[Opening STUDY MATERIAL section]
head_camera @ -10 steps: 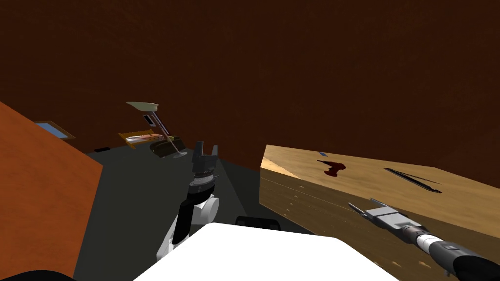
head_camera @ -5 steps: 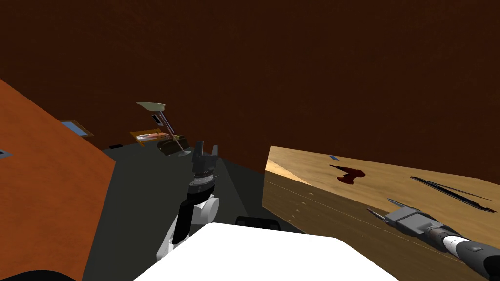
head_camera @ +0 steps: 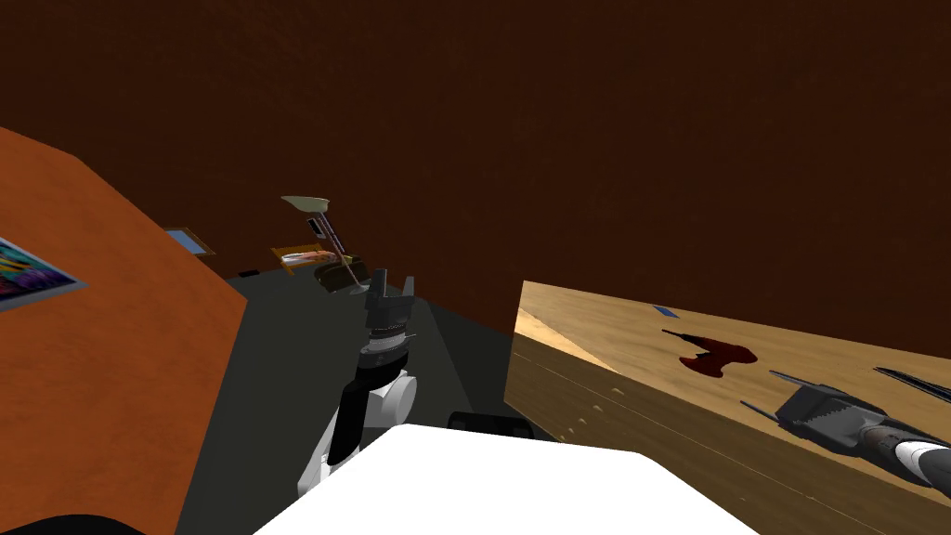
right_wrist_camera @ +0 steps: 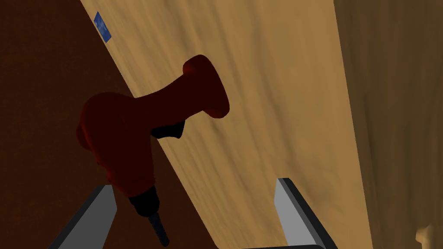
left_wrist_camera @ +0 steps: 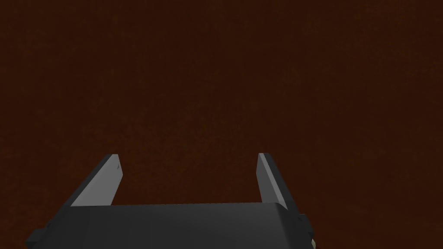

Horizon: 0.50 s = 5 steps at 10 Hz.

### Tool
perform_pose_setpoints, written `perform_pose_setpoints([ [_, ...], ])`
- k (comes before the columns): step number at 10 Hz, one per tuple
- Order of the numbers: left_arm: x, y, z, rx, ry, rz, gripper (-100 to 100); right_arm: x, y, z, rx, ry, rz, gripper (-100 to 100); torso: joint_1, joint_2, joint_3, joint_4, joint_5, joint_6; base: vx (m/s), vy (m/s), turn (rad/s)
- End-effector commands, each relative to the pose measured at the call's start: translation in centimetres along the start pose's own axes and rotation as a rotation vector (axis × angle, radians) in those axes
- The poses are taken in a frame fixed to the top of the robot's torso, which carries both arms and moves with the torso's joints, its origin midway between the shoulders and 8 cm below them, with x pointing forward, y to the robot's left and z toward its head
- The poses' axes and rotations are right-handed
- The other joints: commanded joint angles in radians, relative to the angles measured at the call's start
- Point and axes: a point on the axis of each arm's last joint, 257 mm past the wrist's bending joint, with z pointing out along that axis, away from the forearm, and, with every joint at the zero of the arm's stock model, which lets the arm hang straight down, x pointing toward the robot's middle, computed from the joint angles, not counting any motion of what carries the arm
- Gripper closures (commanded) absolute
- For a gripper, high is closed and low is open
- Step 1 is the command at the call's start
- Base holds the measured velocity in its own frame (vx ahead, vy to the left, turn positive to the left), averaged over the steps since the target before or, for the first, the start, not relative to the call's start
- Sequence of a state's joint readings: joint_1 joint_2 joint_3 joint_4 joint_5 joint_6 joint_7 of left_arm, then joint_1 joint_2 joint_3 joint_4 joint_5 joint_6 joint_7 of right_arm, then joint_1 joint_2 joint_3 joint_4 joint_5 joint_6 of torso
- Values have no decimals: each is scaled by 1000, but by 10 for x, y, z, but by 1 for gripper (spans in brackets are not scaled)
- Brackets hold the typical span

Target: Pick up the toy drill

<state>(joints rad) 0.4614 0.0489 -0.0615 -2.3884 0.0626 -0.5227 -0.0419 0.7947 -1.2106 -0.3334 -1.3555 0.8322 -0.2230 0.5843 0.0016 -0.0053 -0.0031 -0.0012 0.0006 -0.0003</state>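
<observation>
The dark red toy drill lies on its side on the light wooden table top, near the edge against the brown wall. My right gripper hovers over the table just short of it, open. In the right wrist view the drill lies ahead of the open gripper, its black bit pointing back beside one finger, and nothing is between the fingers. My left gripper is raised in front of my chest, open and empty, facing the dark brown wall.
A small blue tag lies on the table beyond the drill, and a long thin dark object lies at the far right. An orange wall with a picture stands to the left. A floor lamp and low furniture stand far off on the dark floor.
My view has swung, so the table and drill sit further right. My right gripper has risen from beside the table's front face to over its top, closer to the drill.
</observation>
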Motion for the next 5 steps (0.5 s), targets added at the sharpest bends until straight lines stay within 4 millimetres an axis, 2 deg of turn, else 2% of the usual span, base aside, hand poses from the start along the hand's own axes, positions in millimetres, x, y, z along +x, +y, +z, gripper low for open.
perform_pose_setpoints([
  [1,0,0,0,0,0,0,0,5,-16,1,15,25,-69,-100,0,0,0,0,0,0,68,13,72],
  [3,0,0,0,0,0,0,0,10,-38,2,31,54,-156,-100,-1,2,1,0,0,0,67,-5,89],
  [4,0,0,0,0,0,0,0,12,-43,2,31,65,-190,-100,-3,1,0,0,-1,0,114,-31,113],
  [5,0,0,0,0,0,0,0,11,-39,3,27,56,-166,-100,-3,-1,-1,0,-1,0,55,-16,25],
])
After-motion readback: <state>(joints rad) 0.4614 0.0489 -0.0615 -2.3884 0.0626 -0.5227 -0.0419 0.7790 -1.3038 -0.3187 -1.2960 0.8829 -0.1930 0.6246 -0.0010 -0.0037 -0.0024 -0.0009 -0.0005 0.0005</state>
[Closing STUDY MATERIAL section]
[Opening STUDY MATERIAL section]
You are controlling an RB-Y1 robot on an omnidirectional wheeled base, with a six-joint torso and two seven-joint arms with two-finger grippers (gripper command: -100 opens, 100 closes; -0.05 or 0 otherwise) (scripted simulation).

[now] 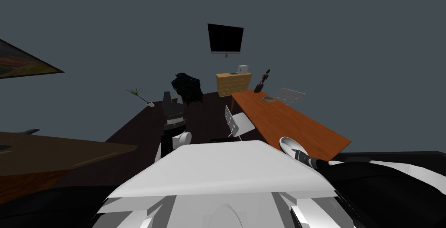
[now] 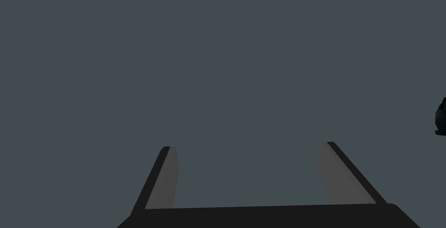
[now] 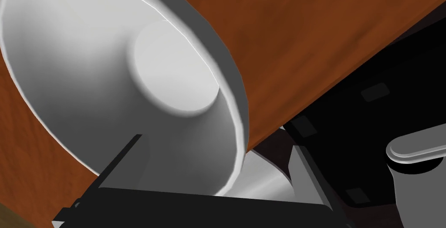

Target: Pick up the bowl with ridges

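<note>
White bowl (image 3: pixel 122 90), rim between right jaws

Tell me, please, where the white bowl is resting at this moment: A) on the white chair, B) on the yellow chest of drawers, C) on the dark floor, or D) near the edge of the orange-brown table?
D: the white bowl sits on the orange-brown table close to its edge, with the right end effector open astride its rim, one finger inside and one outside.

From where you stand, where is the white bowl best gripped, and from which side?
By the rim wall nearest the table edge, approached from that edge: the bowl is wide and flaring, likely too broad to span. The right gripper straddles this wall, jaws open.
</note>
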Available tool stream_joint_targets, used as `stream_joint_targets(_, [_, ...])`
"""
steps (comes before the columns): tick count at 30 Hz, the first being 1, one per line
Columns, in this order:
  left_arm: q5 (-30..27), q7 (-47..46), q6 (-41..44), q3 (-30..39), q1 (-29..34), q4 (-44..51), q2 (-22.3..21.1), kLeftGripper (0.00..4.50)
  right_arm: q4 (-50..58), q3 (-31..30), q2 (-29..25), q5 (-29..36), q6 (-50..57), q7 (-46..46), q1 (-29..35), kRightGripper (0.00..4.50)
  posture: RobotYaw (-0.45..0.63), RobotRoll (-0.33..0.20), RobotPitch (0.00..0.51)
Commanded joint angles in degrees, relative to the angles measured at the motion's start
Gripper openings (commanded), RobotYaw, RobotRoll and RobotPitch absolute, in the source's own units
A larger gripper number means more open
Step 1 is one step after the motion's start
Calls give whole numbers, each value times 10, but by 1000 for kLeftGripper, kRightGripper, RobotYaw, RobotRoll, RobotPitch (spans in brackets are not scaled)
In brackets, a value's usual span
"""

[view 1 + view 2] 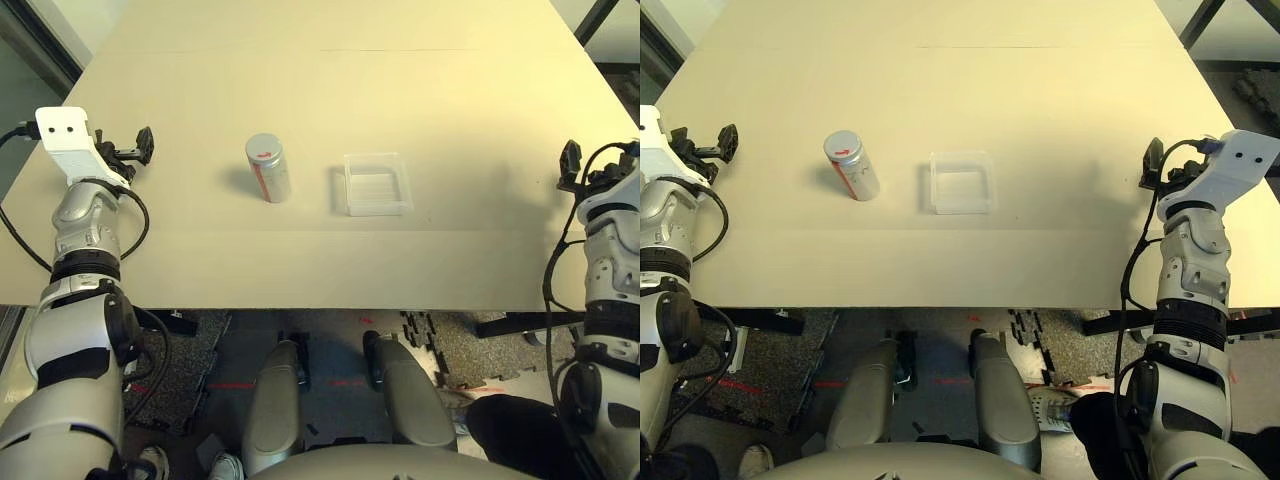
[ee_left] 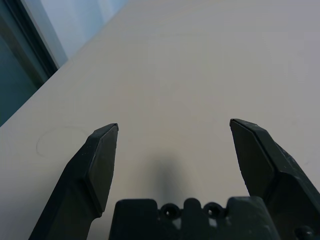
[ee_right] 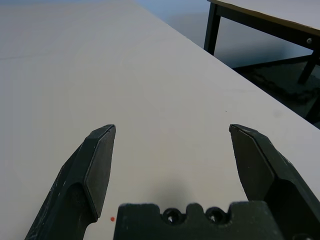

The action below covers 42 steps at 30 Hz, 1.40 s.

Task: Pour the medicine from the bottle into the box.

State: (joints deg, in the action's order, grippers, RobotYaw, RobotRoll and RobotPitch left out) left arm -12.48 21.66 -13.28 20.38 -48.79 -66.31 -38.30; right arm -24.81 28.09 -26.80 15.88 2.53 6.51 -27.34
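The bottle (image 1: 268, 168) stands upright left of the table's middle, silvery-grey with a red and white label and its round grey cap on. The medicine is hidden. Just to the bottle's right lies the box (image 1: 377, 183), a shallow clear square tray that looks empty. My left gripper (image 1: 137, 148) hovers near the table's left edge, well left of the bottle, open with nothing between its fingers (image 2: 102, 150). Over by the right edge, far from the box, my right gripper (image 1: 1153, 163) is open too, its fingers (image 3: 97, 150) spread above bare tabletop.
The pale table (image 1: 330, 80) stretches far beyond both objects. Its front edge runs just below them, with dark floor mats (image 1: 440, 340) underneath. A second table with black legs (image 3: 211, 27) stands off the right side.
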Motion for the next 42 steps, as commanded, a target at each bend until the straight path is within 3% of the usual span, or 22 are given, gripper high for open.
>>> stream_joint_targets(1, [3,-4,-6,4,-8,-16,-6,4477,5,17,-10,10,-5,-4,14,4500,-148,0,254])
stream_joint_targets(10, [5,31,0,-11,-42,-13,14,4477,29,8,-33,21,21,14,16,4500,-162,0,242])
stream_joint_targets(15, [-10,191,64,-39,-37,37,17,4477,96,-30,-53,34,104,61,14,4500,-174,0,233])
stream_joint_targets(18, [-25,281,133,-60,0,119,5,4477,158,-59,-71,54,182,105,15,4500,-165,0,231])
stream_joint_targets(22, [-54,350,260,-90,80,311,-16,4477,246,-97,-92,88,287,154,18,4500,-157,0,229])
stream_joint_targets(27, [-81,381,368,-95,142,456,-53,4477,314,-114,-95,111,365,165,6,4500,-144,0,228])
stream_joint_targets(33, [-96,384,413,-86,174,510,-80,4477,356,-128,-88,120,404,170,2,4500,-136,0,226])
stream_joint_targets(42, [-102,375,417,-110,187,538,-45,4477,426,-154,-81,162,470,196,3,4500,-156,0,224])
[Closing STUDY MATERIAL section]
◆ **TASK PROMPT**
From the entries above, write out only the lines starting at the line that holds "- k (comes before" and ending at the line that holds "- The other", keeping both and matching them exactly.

◆ **EXERCISE RESULT**
- k (comes before the columns): step number at 10 Hz, one per tuple
- Order of the numbers: left_arm: x, y, z, rx, ry, rz, gripper (-100 to 100); right_arm: x, y, z, rx, ry, rz, gripper (-100 to 100); torso: joint_1, joint_2, joint_3, joint_4, joint_5, joint_6; base: vx (m/s), vy (m/s), turn (rad/s)
- End-effector commands, each relative to the pose measured at the call's start: translation in centimetres along the start pose's own axes and rotation as a rotation vector (axis × angle, radians) in those axes
- The poses are taken in a frame fixed to the top of the robot's torso, which carries both arms and moves with the torso's joints, its origin midway between the shoulders and 8 cm below them, with x pointing forward, y to the robot's left and z toward its head
- The poses' axes and rotations are right-handed
- The other joints: commanded joint angles in radians, relative to the angles measured at the call's start

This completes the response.